# Singlespeed, but with a screw on freewheel (shimano tourney)



## Jag Brah (May 14, 2012)

Hi all.

I've got a mountain bike that I want to convert into a ss. I've got all the parts needed: tensioner, spacer kit and cogs. This LBS specialising in singlespeed and track bikes said that they couldn't do the conversion because they didn't have the tools to remove the cassette off the threaded hub. They also said "even if I got it on for you the chainline wouldn't be very ideal, you know".

How do I go about converting my bike into a singlespeed?


----------



## jackspade (Jul 23, 2010)

You still can use single freewheel and use spacer on the axle for chainline, re-adjust the spoke to get the wheel center.

OR

Change to freehub and use the singlespeed kit you bought.

BTW I use hammer and nail to remove the freewheel LOL.


----------



## Sheepo5669 (May 14, 2010)

Take it to a different shop. I have never met an intelligent person working at a "track bike" bike shop.

In my experience they are usually just washed up pot heads.


----------



## Zoke2 (Nov 16, 2007)

Use a single speed freewheel and spacers and you should be good to go .... oh and find another shop


----------



## Jag Brah (May 14, 2012)

I'll get another lbs to check it out.

For now, I think the most economic course of action would be to remove the freewheel cassette, sand down some spacers and see what happens. If that doesn't work out, then I suppose I'll just sell the tensioner and 16T freewheel and save up for a proper SS bike. 

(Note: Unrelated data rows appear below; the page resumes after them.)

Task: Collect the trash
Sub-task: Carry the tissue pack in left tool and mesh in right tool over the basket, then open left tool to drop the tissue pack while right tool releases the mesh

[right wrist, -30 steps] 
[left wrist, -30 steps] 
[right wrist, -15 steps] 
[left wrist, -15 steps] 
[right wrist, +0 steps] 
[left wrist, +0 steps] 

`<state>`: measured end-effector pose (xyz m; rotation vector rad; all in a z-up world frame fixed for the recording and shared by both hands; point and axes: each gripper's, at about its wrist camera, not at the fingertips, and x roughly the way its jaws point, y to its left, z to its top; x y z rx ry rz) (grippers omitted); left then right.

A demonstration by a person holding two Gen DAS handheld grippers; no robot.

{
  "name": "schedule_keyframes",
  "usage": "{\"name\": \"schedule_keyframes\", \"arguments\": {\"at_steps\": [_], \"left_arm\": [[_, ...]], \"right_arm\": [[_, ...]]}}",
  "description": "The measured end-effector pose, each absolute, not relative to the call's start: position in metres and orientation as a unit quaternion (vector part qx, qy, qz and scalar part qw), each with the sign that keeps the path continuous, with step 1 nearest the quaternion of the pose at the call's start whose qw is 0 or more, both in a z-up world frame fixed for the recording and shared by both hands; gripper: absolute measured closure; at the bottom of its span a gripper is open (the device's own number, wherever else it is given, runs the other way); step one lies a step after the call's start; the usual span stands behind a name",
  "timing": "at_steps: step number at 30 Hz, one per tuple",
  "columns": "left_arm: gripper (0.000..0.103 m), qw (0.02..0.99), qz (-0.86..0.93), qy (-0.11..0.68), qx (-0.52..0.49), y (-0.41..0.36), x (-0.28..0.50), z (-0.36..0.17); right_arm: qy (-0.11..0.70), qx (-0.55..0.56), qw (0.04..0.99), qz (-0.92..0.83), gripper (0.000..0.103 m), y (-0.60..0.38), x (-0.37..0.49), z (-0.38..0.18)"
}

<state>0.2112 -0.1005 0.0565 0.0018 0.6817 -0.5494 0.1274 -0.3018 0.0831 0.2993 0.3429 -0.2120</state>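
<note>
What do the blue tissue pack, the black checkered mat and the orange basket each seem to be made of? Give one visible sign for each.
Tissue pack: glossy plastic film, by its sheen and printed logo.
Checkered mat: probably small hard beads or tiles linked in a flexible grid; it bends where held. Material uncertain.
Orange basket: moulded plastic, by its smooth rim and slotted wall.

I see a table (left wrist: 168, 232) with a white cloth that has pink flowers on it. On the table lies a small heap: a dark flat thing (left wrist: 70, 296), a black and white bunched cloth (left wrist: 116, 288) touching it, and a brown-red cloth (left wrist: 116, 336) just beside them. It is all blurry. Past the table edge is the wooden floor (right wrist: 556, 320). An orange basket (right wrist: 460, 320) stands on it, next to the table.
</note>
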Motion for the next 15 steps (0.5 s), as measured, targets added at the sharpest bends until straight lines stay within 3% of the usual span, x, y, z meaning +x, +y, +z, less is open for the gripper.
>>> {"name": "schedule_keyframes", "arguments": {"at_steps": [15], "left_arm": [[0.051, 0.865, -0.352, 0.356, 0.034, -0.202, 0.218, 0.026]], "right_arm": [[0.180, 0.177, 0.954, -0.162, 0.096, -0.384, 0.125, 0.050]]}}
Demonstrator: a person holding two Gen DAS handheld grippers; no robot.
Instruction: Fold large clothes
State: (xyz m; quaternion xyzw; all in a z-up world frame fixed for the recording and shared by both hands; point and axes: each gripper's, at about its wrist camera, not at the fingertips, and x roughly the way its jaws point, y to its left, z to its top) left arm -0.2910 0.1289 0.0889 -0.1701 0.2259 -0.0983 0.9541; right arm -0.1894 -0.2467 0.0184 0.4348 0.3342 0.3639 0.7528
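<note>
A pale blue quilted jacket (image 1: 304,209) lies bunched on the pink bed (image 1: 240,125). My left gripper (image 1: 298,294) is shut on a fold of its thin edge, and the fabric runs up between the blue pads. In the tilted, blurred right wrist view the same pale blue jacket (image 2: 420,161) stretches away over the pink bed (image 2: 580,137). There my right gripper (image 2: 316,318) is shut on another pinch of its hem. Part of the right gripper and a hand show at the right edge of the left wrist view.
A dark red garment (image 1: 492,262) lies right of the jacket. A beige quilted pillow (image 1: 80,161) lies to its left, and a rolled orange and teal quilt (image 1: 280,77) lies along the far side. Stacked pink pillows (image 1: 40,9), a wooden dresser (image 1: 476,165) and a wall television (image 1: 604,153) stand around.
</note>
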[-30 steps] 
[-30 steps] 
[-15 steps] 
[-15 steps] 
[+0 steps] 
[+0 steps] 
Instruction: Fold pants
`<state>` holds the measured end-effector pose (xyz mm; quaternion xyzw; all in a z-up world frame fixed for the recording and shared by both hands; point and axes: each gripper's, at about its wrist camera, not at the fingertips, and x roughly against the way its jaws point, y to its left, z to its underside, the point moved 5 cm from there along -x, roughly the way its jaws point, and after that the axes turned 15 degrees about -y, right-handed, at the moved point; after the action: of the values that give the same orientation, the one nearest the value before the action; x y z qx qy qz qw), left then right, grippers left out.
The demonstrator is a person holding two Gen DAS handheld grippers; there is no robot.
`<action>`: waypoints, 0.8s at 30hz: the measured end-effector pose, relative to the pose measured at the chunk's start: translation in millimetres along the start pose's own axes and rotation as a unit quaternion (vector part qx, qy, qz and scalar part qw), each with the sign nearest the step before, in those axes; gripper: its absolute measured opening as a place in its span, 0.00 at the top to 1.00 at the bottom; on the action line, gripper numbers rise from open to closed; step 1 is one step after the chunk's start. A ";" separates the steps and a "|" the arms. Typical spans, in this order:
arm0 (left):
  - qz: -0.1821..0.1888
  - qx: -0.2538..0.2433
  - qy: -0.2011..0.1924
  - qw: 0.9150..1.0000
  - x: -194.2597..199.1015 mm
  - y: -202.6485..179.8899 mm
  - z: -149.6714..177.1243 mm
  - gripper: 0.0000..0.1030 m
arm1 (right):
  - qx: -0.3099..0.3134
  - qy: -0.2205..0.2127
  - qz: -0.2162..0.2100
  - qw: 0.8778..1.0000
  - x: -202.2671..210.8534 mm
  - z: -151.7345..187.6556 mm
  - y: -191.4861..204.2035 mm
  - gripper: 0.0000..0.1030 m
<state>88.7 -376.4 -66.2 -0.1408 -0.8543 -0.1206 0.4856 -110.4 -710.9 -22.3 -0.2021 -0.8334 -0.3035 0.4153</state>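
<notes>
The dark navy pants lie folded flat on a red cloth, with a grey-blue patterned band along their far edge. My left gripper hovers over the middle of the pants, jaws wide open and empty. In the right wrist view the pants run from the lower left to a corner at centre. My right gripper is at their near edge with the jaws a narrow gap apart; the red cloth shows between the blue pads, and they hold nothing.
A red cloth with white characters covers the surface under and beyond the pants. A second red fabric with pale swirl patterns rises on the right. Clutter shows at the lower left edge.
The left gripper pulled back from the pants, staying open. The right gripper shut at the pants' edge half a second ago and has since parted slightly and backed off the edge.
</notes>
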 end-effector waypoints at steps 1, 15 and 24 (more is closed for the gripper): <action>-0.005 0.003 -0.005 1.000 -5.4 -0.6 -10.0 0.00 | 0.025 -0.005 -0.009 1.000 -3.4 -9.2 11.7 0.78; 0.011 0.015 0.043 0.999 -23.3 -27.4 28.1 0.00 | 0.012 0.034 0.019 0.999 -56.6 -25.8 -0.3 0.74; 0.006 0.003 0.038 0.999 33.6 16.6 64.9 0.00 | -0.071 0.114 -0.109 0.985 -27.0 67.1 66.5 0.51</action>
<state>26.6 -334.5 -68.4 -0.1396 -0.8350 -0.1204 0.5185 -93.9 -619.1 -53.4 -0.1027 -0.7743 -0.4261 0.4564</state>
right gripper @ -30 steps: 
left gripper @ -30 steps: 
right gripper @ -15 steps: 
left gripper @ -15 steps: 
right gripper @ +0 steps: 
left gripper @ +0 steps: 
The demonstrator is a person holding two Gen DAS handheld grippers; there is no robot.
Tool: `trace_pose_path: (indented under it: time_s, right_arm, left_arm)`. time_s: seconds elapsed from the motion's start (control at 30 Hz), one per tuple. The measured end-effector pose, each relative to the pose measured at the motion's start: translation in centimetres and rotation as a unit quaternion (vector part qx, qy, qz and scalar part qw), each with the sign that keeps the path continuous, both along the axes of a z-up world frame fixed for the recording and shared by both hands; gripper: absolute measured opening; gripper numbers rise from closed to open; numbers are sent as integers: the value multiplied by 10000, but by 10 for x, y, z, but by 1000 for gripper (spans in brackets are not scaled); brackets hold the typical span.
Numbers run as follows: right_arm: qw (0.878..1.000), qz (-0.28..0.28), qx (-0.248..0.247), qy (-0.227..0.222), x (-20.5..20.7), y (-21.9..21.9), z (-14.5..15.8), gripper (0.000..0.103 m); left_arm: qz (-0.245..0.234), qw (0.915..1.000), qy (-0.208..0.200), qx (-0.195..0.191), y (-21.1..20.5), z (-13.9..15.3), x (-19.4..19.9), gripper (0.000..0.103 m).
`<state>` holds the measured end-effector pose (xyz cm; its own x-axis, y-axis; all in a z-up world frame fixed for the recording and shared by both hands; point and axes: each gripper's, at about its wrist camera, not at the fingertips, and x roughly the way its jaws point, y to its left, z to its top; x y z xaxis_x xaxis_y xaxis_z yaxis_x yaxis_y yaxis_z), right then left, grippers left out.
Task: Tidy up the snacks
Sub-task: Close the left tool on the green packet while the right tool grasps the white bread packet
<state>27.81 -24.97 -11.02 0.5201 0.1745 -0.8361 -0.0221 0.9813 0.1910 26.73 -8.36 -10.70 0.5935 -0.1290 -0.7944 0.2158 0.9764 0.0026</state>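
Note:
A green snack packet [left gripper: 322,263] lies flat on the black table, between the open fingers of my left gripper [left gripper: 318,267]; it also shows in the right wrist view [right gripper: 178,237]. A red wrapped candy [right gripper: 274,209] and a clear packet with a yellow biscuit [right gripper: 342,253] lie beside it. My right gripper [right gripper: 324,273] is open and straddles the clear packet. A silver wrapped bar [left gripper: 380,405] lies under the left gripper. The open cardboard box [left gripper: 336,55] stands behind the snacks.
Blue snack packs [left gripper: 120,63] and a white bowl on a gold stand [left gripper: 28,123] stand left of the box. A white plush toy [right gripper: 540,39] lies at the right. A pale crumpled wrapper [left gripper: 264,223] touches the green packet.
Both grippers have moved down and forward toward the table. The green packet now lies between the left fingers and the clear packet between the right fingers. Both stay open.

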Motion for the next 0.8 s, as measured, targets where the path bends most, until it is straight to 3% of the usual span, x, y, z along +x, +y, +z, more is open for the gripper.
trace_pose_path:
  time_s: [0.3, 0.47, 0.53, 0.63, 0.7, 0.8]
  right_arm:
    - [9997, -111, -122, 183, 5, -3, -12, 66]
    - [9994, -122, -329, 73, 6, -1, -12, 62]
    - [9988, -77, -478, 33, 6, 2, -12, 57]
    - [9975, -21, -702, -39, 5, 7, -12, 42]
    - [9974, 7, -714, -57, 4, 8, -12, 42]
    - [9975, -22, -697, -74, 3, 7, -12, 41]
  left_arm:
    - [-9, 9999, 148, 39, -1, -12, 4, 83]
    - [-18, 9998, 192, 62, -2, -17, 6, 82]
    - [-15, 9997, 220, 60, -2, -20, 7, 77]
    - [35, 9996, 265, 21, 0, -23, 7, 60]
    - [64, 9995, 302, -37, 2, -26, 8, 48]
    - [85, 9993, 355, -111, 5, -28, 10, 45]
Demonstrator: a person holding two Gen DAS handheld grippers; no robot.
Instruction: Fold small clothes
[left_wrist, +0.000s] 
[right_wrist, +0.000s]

Edit: Maybe I should have done more research. The Shimano DX SS freewheel looks just like what I need. Thanks for the link.


----------



## Slash5 (Nov 27, 2011)

Taking apart a freewheel and using spacers works well, although freewheel cogs are not very strong - you can fold them over or crack them. I made spacers from PVC pipe.
I just bought a bike with a BMX style freewheel and see that someone has put a lockring behind the freewheel to adjust the chainline - very clever. Seems to me I read somewhere that a bottom bracket lockring fits the freewheel threading.


----------



## mack_turtle (Jan 6, 2009)

do you have a cassette or a freewheel? if the hub is threaded, it would have a freewheel. if you take the freewheel off and replace it with a single-speed freewheel, the freewheel teeth on the hub will be too far to the left (toward the center of the hub) to line up with a center chainring on a crankset. you can get the freewheel closer to the dropout and in-line with the front chainring if you re-arrange the spacers on the axle so the spacing still adds up to 135 OLD.

however, this will move the whole wheel to the right on the bike and the wheel should be laced such that it has a neutral dish: the spokes put the rim centered relative to the axle. so when you re-space the axle, the tire will rub on the right chainstay.

you MIGHT be able to correct for this by loosening the drive side spokes and tightening the non-drive spokes proportionally until the rim is correctly dished relative to the center of the new axle spacing. there's a good chance that your wheel was built such that the non-drive spokes are a bit longer than the drive spokes, so dishing the wheel this way could be impossible without completely rebuilding the wheel.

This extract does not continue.